L'inexécution du contrat

Du fait de la force obligatoire des contrats, lorsqu'une partie qui s'est engagée à fournir une prestation ou une chose ne s'exécute pas, elle peut y être contrainte par la loi.

Ainsi, l'article 1217, al. 1er du Code civil, dispose que la partie envers laquelle l'engagement n'a pas été exécuté ou l'a été imparfaitement peut selon le cas :

 refuser d'exécuter ou suspendre l'exécution de sa propre obligation (ex. : ne pas terminer les travaux tant que l'acompte n'a pas été réglé) ;

 obtenir une réduction du prix (ex. : demander une remise pour retard de livraison) ;

 poursuivre l'exécution forcée de l'obligation, soit :

 en nature pour contraindre le débiteur à fournir ce à quoi il s'est engagé (ex. : expulsion d'un locataire pour loyers impayés),

 en équivalent : versement d'une somme d'argent équivalente à la valeur de la prestation promise initialement (ex. : somme compensant l'annulation d'une commande) ;

 obtenir la résolution ou la résiliation du contrat en application des clauses contractuelles ou après saisie du juge :

 la résolution met un terme au contrat, de façon rétroactive, sans qu'il ait produit ses effets.
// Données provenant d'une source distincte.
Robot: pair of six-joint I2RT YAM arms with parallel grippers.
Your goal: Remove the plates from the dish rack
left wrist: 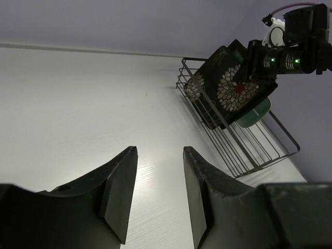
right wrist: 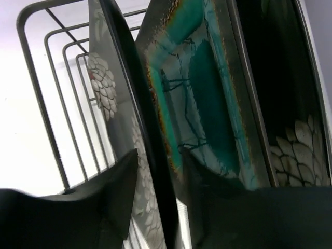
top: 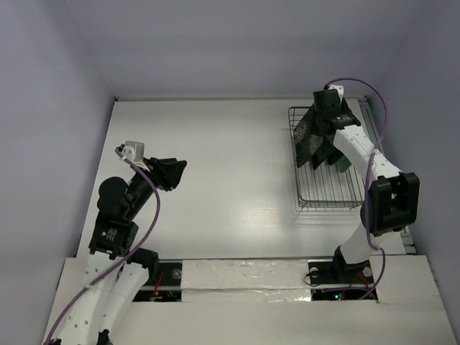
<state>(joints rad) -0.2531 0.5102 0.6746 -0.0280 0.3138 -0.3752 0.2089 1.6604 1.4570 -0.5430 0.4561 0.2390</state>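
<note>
The white surface (top: 215, 165) carries one container, the wire rack (top: 327, 192), which stands on its right side. All four plates stand on edge in the far end of the rack, close one behind another, and the near half of the rack holds nothing. So I judge the unloading to be at its first step, the taking of the first plate.

The right wrist view makes the order clear for three of them. Nearest to the end wire of the rack stands a black plate (right wrist: 104, 83) with white flowers. Next to it is the teal plate (right wrist: 205, 98) with a dark rim, and after that the second black plate (right wrist: 290, 129). The mint green plate (left wrist: 258, 113) shows only in the left wrist view, low behind a black one. I cannot tell its exact slot.

The right tool (right wrist: 160, 155) is at the far end of the rack, set narrow, with one finger on each side of the rim of the first black plate. The pictures do not show whether the fingers already press on the rim. As I judge it, the next move calls for a firm closing on this rim. Then comes a straight lift out of the dividers, so that the plate does not drag the teal plate just beside it.

The left tool (left wrist: 160, 150) hangs well apart from the rack, to its left. Its fingers are parted with nothing between them, and they point toward the rack.
</note>
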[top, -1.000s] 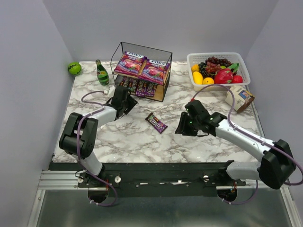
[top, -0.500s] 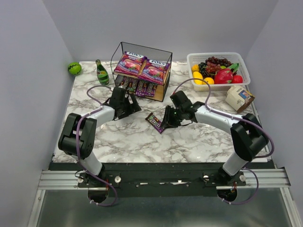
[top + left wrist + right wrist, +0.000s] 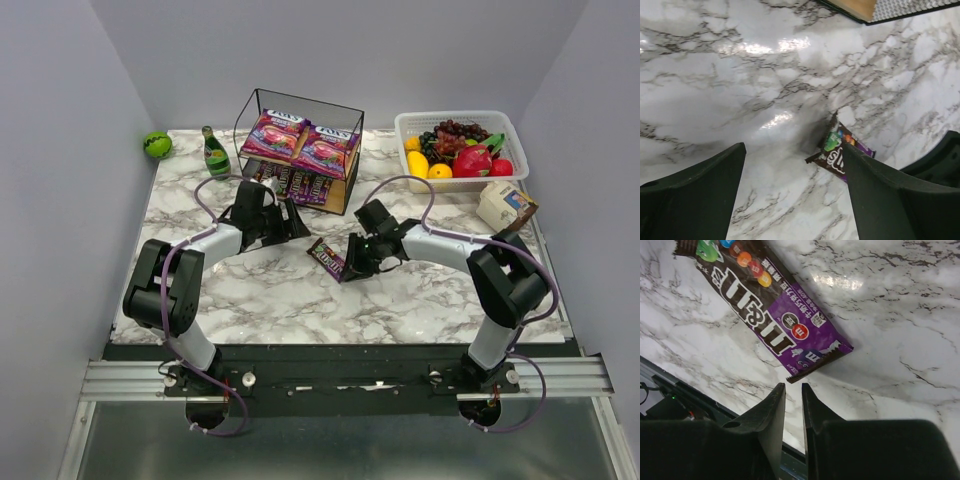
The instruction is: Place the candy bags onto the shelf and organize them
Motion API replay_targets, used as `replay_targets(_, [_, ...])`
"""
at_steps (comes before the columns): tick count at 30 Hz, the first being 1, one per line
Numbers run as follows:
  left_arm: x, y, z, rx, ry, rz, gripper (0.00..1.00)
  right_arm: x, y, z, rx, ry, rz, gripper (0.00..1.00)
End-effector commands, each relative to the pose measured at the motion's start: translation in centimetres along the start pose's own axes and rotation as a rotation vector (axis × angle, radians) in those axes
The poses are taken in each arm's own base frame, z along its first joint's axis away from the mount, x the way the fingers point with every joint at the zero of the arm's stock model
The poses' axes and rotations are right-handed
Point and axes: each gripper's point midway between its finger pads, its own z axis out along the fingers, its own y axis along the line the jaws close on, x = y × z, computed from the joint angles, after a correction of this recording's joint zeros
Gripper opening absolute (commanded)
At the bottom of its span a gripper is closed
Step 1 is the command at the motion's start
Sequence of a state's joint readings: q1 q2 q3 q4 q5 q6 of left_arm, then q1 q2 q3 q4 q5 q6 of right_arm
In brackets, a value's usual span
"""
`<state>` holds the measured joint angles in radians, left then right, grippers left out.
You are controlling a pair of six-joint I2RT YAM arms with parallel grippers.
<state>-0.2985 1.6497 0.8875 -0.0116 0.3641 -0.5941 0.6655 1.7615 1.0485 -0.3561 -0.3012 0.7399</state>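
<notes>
Two hands share this job, and we start with the left hand (image 3: 297, 215). Its fingers are spread wide and hold nothing. It hangs low over the table (image 3: 250, 290), just in front of the shelf (image 3: 338, 197). We think it is open because it has nothing to carry right now. On the shelf's top board lie two pink bags (image 3: 276, 133), flat and side by side. On the bottom board is a row of dark packets (image 3: 292, 184), lined up next to each other, so that part looks done. One more dark packet (image 3: 327, 258) lies flat on the table, between the two hands. We think it is the last one to put away. The right hand (image 3: 791, 387) is down at one end of it. Its fingers are almost pressed together, with only a thin crack between them, and the packet's corner sits right at their tips. We cannot tell if they pinch it. We guess it goes for the thin edge because a flat packet is hard to grab from above.
</notes>
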Motion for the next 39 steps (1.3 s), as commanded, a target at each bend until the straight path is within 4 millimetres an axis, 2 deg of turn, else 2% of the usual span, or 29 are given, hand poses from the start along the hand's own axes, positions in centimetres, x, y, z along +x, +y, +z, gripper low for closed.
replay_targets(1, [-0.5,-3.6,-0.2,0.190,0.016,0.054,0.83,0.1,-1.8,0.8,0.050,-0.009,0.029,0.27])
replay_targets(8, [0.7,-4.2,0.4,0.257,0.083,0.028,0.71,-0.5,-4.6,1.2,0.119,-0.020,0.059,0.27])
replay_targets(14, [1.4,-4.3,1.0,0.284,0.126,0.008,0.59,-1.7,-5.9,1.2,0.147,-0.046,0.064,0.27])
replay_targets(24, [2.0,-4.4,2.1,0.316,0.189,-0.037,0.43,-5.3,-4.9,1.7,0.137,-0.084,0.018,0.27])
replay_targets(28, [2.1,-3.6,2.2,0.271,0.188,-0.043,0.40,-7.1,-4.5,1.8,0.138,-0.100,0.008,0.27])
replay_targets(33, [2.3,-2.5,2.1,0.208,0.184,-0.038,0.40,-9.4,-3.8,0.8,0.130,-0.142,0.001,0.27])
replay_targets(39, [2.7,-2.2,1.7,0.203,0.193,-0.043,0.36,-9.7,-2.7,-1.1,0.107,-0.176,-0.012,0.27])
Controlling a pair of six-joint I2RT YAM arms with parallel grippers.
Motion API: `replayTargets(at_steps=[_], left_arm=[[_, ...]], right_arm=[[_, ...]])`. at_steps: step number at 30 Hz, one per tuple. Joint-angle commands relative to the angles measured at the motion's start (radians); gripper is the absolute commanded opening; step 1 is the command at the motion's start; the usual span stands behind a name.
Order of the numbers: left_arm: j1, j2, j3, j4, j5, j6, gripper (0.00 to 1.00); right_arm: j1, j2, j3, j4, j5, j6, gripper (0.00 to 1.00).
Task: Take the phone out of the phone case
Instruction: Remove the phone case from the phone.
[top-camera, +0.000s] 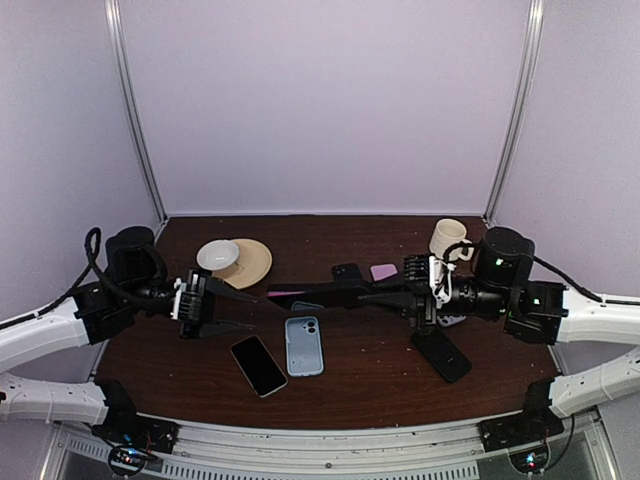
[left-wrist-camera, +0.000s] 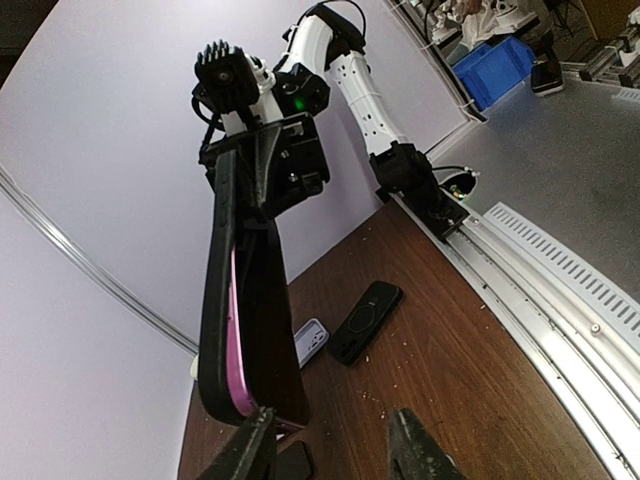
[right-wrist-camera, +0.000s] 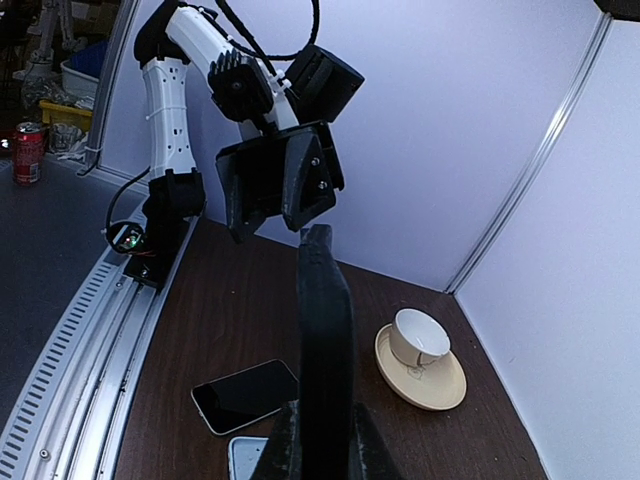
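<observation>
A black phone case (top-camera: 340, 293) with a pink-edged phone (left-wrist-camera: 237, 340) in it hangs edge-on above the table between both arms. My right gripper (top-camera: 402, 296) is shut on its right end; in the right wrist view the fingers (right-wrist-camera: 322, 445) clamp the case (right-wrist-camera: 325, 330). My left gripper (top-camera: 235, 312) is open. In the left wrist view (left-wrist-camera: 330, 450) the near end of the case (left-wrist-camera: 250, 300) sits just above its left finger (left-wrist-camera: 245, 450). The gap between the fingers holds nothing.
On the table lie a phone in a light blue case (top-camera: 304, 345), a bare dark-screened phone (top-camera: 259, 365) and a black case (top-camera: 442, 353). A cup on a saucer (top-camera: 235, 260) stands back left, a mug (top-camera: 448, 238) back right. A small purple item (top-camera: 384, 271) lies by the mug.
</observation>
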Motion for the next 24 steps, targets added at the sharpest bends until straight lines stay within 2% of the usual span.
replayTargets(at_steps=[1, 18, 24], left_arm=[[0.006, 0.011, 0.028, 0.022, 0.047, -0.019, 0.41], [0.004, 0.017, 0.027, 0.02, 0.005, -0.015, 0.41], [0.004, 0.006, 0.031, -0.013, -0.002, 0.011, 0.4]], right_arm=[[0.012, 0.002, 0.06, 0.105, -0.048, 0.011, 0.0], [0.044, 0.045, 0.108, 0.054, -0.141, 0.012, 0.0], [0.044, 0.013, 0.071, 0.142, -0.065, 0.024, 0.0]])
On revient à la situation qui existait avant le contrat (ex. : résolution d'un contrat de vente),

 la résiliation met fin à un contrat et supprime ses effets pour l'avenir (ex. : résiliation d'un contrat d'assurance automobile).

Dans tous les cas, des dommages et intérêts en indemnisation du préjudice peuvent être demandés par la partie au contrat lésée : dommages et intérêts compensatoires en cas d'inexécution totale ou partielle du contrat, dommages et intérêts moratoires en cas de retard d'exécution du contrat ou de la prestation.